== ACTIVITY ==
Below are records; reproduce exactly the lines from the one containing "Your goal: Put" through the end, both included, and only those.

(Beginning of GIVEN DATA)

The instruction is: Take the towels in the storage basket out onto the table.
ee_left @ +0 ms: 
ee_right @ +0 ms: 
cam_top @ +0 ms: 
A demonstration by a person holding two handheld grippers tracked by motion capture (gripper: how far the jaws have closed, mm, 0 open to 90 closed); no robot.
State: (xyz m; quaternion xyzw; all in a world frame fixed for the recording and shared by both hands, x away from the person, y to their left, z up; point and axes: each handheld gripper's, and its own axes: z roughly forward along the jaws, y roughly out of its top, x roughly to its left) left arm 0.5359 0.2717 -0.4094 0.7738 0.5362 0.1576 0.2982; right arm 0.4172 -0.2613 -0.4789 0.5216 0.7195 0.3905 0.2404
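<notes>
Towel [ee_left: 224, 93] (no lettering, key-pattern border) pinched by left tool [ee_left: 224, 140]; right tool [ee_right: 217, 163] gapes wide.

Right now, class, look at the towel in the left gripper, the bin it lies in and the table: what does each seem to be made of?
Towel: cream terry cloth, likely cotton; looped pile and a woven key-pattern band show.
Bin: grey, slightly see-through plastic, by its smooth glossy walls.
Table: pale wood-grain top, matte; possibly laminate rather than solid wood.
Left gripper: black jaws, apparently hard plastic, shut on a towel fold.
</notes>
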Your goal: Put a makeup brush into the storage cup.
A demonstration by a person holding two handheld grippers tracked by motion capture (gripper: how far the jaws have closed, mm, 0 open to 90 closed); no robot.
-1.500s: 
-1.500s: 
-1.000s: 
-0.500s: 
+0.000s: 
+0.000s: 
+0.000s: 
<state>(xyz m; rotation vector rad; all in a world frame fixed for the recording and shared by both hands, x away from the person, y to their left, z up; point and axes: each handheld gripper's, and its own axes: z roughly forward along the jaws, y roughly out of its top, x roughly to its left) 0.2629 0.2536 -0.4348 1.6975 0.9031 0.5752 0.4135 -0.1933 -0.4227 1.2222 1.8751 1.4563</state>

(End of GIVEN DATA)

== YOUR RESPONSE ==
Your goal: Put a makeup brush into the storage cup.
A demonstration by a person holding two handheld grippers tracked by motion capture (gripper: how far the jaws have closed, mm, 0 open to 90 closed); no robot.
-1.500s: 
-1.500s: 
-1.000s: 
-0.500s: 
+0.000s: 
+0.000s: 
+0.000s: 
<state>(xyz m; rotation vector rad; all in a world frame fixed for the recording and shared by both hands, x away from the person, y to their left, z up; point and axes: each handheld gripper's, and its own axes: z roughly forward along the jaws, y roughly out of its top, x roughly to its left) 0.2629 0.2536 -0.4348 1.6975 0.9031 0.5752 0.4135 -0.1933 -0.4227 1.2222 1.8751 1.4563</state>

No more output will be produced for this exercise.